Most characters in the series are nuanced. Paula is clearly suffering from some undiagnosed disorder (the show suggests it is bipolar disorder), but she refuses to accept help and keeps getting into bad situations. Hank only empathizes with Sean’s struggles with alcoholism and doesn’t see how Sean is abusing his daughter. There’s Regina (Anika Noni Rose), one of Alex’s first clients, who initially appears dismissive and cold, but she and Alex eventually bond over their experiences and journeys through motherhood.

And then there’s Nate (Raymond Ablack), who plays the role of ‘the nice guy’ to perfection, down to his eventual jealous meltdown at finding out that Alex slept with Sean following a harrowing turn of events.

Sean backslides into drinking once Alex is back, and even brings another woman home to sleep with her. But then just a few episodes back, he was helping Alex with finding her mom and helping her get her house back.

Abusers are rarely cut-and-dry monsters with obvious anger issues.

Sometimes, they are sweet and considerate and they gaslight you into staying even as they control you financially and socially.

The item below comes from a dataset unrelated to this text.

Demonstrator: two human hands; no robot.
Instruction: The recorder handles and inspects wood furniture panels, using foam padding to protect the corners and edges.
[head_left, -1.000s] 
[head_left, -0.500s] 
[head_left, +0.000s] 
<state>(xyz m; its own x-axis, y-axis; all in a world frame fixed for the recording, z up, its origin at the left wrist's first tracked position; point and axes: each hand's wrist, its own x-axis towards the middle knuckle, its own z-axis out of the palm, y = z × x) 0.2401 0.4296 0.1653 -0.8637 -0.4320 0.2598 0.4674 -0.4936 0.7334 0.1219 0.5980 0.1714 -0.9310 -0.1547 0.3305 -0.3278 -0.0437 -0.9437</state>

The series also addresses social perspectives on living off welfare benefits and how emotional abuse is often neglected because it is not as pronounced as physical abuse. Late in the series, Alex confronts Hank about a time when Sean pushed her against a wall and intimidated her in front of him, and he refuses to testify about it in court, saying it was just another rough patch situation that other couples go through.

The cast all play well off each other, particularly real-life mother and daughter MacDowell and Qualley.

Child actress Whittet also turns in a great performance, showing a gamut of expressions from joy to fear, which sometimes manifest in wordless reactions.

Maid takes many liberties with Land’s story, but she has said that is an accurate reflection of her journey. Thankfully, both her and Alex’s stories have happy endings.